(Data excerpts)
== == ==

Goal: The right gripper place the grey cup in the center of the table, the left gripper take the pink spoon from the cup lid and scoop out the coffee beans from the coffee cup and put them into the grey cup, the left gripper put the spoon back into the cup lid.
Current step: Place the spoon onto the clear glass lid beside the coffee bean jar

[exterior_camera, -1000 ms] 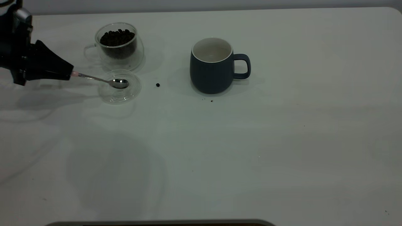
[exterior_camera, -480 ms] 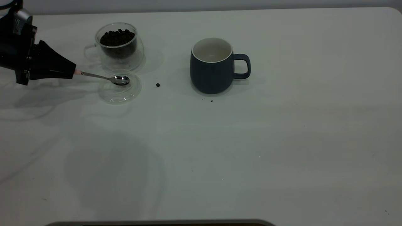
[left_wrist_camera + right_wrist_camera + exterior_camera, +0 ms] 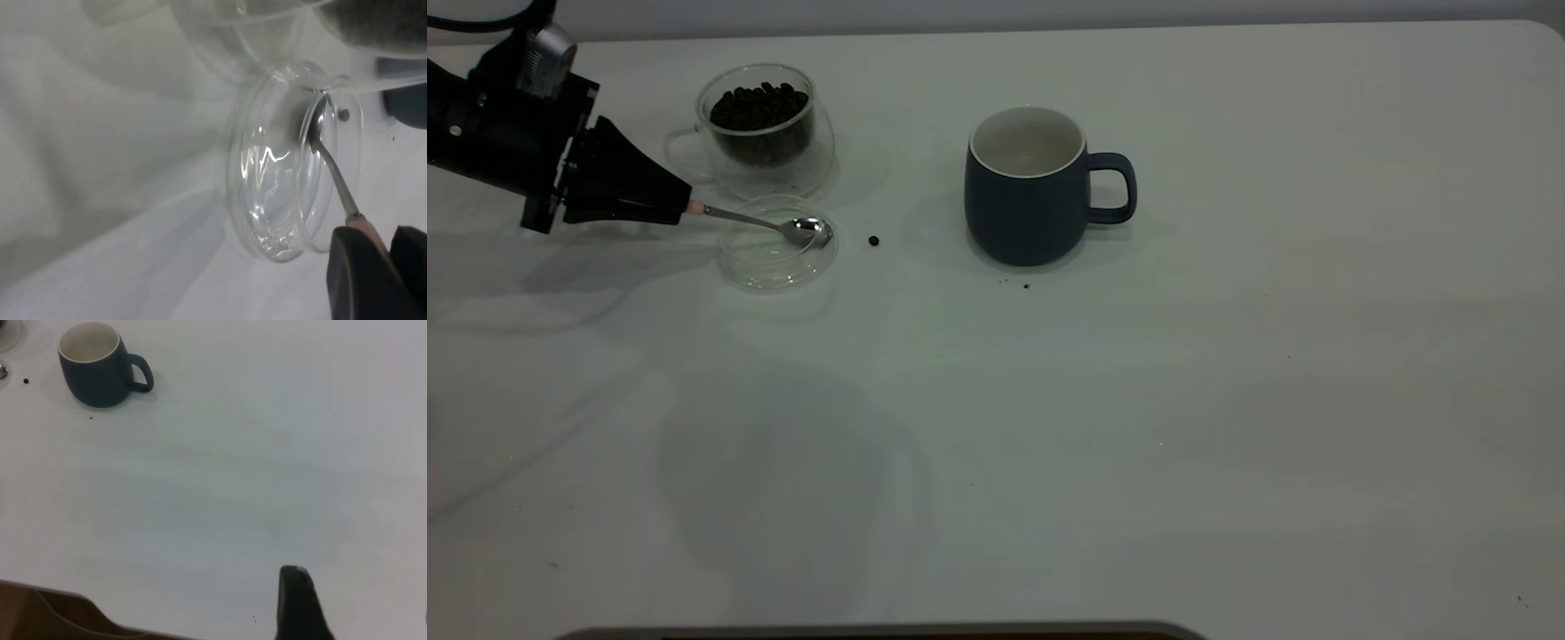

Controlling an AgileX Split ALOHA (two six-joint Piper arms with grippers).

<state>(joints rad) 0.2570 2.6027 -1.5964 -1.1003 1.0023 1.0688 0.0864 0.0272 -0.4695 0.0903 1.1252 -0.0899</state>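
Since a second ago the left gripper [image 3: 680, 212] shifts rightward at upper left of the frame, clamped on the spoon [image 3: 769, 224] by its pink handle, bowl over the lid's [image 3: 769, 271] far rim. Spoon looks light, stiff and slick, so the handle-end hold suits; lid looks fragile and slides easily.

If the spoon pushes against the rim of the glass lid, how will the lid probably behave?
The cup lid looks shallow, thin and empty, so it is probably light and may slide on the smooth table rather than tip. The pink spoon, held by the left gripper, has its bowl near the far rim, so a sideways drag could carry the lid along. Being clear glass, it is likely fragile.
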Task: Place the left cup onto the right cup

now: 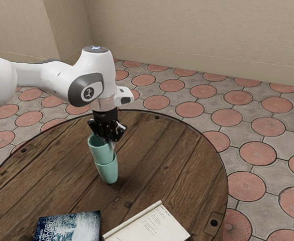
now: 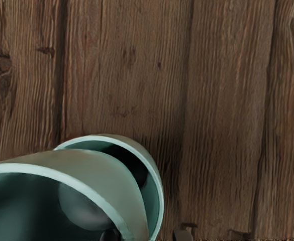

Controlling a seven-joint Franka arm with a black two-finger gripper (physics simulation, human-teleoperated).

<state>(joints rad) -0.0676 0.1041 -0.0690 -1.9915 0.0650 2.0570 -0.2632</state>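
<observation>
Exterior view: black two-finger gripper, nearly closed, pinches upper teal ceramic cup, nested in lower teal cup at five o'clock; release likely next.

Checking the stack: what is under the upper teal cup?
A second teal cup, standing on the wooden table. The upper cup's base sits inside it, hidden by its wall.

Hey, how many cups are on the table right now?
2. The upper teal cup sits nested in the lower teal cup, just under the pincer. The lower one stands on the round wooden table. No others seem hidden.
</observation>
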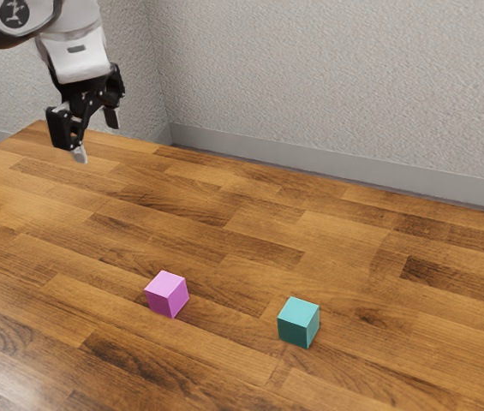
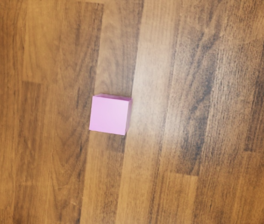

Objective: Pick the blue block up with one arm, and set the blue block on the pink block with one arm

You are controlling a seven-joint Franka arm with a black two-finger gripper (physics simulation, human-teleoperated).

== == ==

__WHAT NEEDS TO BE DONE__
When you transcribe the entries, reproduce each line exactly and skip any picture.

__TASK SOLUTION__
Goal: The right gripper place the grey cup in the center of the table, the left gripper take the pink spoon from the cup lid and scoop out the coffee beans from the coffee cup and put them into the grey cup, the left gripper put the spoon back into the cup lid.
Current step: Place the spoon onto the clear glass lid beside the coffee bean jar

[exterior_camera, -1000 ms] 
[exterior_camera, -480 ms] 
[left_wrist_camera + right_wrist_camera + exterior_camera, +0 ms] 

Controlling an AgileX Split ALOHA (two six-joint Piper arms with grippers).

<state>(joints rad) 0.2570 2.6027 -1.5964 -1.1003 1.0023 1.0688 0.0864 0.0272 -0.4695 0.0903 1.1252 -0.0899</state>
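Since a second ago the left gripper [image 3: 680, 212] shifts rightward at upper left of the frame, clamped on the spoon [image 3: 769, 224] by its pink handle, bowl over the lid's [image 3: 769, 271] far rim. Spoon looks light, stiff and slick, so the handle-end hold suits; lid looks fragile and slides easily.

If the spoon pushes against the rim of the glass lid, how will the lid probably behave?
The cup lid looks shallow, thin and empty, so it is probably light and may slide on the smooth table rather than tip. The pink spoon, held by the left gripper, has its bowl near the far rim, so a sideways drag could carry the lid along. Being clear glass, it is likely fragile.
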Task: Place the left cup onto the right cup

now: 
now: 

Controlling a seven-joint Franka arm with a black two-finger gripper (physics simulation, human-teleoperated).

<state>(joints rad) -0.0676 0.1041 -0.0690 -1.9915 0.0650 2.0570 -0.2632</state>
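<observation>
Exterior view: black two-finger gripper, nearly closed, pinches upper teal ceramic cup, nested in lower teal cup at five o'clock; release likely next.

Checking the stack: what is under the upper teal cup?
A second teal cup, standing on the wooden table. The upper cup's base sits inside it, hidden by its wall.

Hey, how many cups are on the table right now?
2. The upper teal cup sits nested in the lower teal cup, just under the pincer. The lower one stands on the round wooden table. No others seem hidden.
</observation>
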
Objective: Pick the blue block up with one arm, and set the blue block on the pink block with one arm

You are controlling a seven-joint Franka arm with a black two-finger gripper (physics simulation, human-teleoperated).

No additional answer is expected.